【相続】相続税は、連帯責任!
DATE22.08.23
こんにちは、ファイナンシャル・プランナーの藤原です。
今回は、「相続税の連帯納付義務」がテーマです。
【自分以外の相続人が、相続税を払っていないと…】
自分の相続税を納めても、それで安心はできません。
なぜなら、他の相続人が、相続税を納めていない場合には、「他の相続人が納めていない相続税を払え」との通知が届くことがあるからです。
たとえば、死亡したAさんの遺産額、相続人が以下の通りだとします。
・遺産額:1億円
・相続人:長男・二男
この場合、遺産額を2分の1ずつ分けたとすれば、それぞれの相続税額は385万円となります(計算式は割愛)。
長男は、それを期限までにきっちり納付したとします。
しかし二男は、遺産を使い果たしてしまい、期限がきても、相続税を納付していなかったとしましょう。ちなみに納付期限は、「死亡を知った日の翌日から10ヵ月以内」です。
この場合、期限までに納付して、「やれやれ、これで一安心」と思っていた長男のもとに、ある日突然、税務署から「二男が納めていない385万円、払ってください」との通知が届くのです。
そうです、相続税には連帯納付義務があるからです。
いわば、相続人同士が保証人となり合うようなものですね。
【利子税が加算され、延納・物納もダメ】
しかも、連帯納付分の相続税には、利子税が加算されます。
というのは、二男は、納付期限までに相続税を支払っていないわけですから(納付期限を過ぎると利子税が加算される)。
また、連帯納付に関しては、延納(分割納付)や物納は認められず、金銭一括納付のみとなります。
長男にしてみれば、「自分はしっかり納めたのに…」と納得いかないことでしょう。
実際、この連帯納付義務については不服申立ても少なくないようですが、それが認められることは稀で、残念ながら、よほどの事情がない限り、連帯納付の義務からは逃れられないのです。
【代わりに払った税額は取り戻せるし、自腹を切ることはないのだが…】
ただ、今回ケースにて、長男が二男に代わって税金を納めた場合には、長男は、本来の納付義務者である二男に求償する(返してもらう)ことはできます。

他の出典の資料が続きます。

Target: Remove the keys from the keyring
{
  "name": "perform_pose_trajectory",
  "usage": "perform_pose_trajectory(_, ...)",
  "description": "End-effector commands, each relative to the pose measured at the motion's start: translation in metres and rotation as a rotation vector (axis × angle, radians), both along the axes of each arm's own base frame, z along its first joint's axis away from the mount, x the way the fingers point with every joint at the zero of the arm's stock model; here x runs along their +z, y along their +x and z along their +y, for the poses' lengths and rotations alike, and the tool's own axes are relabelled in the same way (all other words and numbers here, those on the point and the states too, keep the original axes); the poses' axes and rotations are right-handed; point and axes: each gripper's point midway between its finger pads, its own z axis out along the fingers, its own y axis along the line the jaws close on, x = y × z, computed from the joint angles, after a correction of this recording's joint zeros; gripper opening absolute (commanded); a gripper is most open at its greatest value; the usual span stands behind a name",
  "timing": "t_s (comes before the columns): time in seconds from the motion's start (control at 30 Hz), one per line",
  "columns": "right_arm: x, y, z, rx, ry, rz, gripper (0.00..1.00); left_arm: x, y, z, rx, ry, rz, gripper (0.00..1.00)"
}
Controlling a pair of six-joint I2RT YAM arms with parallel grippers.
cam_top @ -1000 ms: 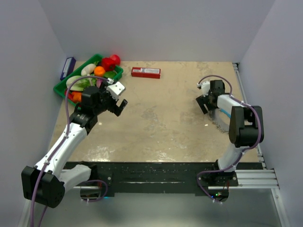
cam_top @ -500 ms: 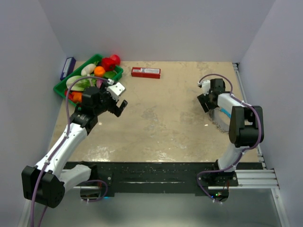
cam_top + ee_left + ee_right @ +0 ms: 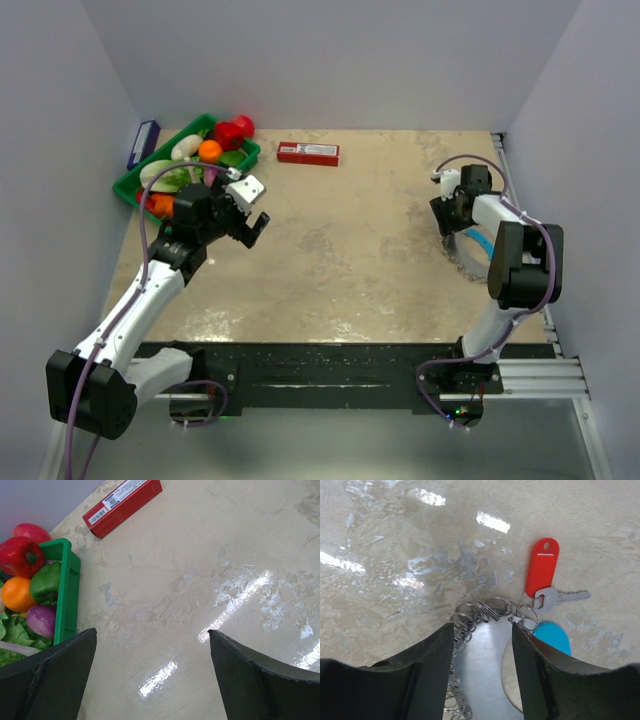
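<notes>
The keyring (image 3: 480, 665) lies on the table at the right: a flat silvery band fringed with small wire rings, with a bright blue section (image 3: 552, 635). One silver key (image 3: 560, 597) with a red tag (image 3: 542, 567) lies at its far end. In the top view the keyring (image 3: 466, 258) shows just near of my right gripper (image 3: 452, 222). My right gripper (image 3: 483, 627) is down over the loop, its jaws partly narrowed with the band between them and both fingertips against the rings. My left gripper (image 3: 255, 222) hovers open and empty at the left (image 3: 152, 631).
A green tray (image 3: 130, 185) of vegetables sits at the far left, its corner (image 3: 67, 595) beside my left finger. A long red box (image 3: 308, 153) lies at the back middle. A dark blue object (image 3: 143, 143) leans on the left wall. The table's right edge is close to the keyring.
My right gripper has shifted right over the keyring and its jaws have narrowed around the band. The left arm has not moved.
</notes>
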Motion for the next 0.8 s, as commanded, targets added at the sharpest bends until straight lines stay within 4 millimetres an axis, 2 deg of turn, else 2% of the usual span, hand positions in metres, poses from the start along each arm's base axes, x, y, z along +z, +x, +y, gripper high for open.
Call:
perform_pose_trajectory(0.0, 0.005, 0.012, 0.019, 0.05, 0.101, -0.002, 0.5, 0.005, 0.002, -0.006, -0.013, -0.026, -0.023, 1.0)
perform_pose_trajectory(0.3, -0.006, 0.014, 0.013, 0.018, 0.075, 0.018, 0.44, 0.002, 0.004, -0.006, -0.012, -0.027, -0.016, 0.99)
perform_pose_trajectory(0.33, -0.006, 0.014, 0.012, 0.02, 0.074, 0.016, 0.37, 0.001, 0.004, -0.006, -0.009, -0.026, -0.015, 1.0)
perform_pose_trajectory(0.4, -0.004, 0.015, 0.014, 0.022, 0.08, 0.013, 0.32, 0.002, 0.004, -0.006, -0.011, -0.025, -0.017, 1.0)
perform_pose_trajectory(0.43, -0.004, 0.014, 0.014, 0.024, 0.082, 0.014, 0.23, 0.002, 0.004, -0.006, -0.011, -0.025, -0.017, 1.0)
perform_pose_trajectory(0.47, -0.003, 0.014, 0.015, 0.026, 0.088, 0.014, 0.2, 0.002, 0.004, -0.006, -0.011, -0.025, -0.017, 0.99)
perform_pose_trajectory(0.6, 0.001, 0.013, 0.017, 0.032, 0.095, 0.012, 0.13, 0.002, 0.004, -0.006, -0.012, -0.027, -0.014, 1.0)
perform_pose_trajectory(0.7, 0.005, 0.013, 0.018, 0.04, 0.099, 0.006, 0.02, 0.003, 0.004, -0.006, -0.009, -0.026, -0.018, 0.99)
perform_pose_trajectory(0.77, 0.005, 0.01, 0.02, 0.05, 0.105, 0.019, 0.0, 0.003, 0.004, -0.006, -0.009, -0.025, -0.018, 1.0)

もっとも、実際に返してもらえるかどうかは分かりませんが。
また、連帯納付義務で負担すべき税額は、相続によって受けた利益額(取得した遺産から、自身の納付税額を控除した金額)が上限となります。たとえば、利益額が100万円であれば、連帯納付すべき税額が500万円であっても、100万円以上負担することはありません。すなわち、自腹を切ってまでの持ち出しまではないわけです。
もっとも、今回のケースでは、長男の受けた利益額は4,615万円(取得した遺産額5,000万円-長男の納付税額385万円)なので、二男の納付税額385万円は全額負担しなければいけません。
【連帯納付義務がなくなる場合もある】
ちなみに、今回ケースでは、相続人は長男・二男の2人だけでしたが、相続人が何人いようとも、そのうち誰か1人でも相続税を期限までに納めていないと、残りの相続人は連帯納付義務を負うことになります。
ですので、将来、自分とともに相続人となる可能性のある人の中に、「あの人は金払いにルーズだな…」などという人がいて、連帯納付義務による負担が生じる可能性を薄々感じているような場合は、今から意識しておきたいところですね。
なお、以下の場合には、連帯納付義務が解除されます。
・申告期限から5年が経過した場合(5年を経過するまでに連帯納付の通知を受けなかった場合)
・本来の納付義務者が、延納または納付猶予の適用を受けた場合
こちらもしっかり確認しておきたいところです。